AIM OF THE TASK:
Repeat the data. Keep each line identical.

GIVEN MATERIAL:
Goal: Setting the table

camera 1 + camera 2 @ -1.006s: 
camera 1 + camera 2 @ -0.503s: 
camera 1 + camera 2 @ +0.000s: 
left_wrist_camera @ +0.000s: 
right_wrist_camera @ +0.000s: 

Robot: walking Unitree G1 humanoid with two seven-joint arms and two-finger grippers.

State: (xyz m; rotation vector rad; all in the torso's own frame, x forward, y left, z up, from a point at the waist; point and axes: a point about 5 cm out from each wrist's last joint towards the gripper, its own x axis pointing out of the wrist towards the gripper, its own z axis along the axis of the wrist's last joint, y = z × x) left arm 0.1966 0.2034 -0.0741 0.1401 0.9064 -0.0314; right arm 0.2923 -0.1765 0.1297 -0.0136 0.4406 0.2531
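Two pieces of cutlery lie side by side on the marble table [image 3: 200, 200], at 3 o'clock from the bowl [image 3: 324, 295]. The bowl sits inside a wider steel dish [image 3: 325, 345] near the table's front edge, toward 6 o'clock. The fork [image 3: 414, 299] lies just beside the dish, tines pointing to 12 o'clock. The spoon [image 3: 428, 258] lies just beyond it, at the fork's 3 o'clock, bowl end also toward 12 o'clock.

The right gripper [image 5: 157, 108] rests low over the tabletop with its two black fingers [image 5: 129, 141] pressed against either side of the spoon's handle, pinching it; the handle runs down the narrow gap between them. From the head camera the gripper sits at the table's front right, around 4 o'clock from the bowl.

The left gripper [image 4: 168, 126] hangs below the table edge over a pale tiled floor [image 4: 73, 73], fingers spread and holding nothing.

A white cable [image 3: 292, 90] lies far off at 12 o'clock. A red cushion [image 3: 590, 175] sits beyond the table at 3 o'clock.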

SOLUTION:
Goal: Setting the table

camera 1 + camera 2 @ -1.006s: 
camera 1 + camera 2 @ -0.503s: 
camera 1 + camera 2 @ +0.000s: 
left_wrist_camera @ +0.000s: 
right_wrist_camera @ +0.000s: 

Robot: walking Unitree G1 humanoid with two seven-joint arms and two-finger grippers.

State: (xyz m; rotation vector rad; all in the torso's own frame, x forward, y left, z up, from a point at the waist; point and axes: a point about 5 cm out from each wrist's last joint towards the gripper, its own x axis pointing out of the wrist towards the gripper, its own z axis along the axis of the wrist's last joint, y = z × x) left arm 0.1966 0.2034 -0.0741 0.1401 0.9064 -0.0314; right arm 0.2923 -0.1765 0.1297 -0.0136 0.4406 0.2531
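Two pieces of cutlery lie side by side on the marble table [image 3: 200, 200], at 3 o'clock from the bowl [image 3: 324, 295]. The bowl sits inside a wider steel dish [image 3: 325, 345] near the table's front edge, toward 6 o'clock. The fork [image 3: 414, 299] lies just beside the dish, tines pointing to 12 o'clock. The spoon [image 3: 428, 258] lies just beyond it, at the fork's 3 o'clock, bowl end also toward 12 o'clock.

The right gripper [image 5: 157, 108] rests low over the tabletop with its two black fingers [image 5: 129, 141] pressed against either side of the spoon's handle, pinching it; the handle runs down the narrow gap between them. From the head camera the gripper sits at the table's front right, around 4 o'clock from the bowl.

The left gripper [image 4: 168, 126] hangs below the table edge over a pale tiled floor [image 4: 73, 73], fingers spread and holding nothing.

A white cable [image 3: 292, 90] lies far off at 12 o'clock. A red cushion [image 3: 590, 175] sits beyond the table at 3 o'clock.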

That concludes the output for this exercise.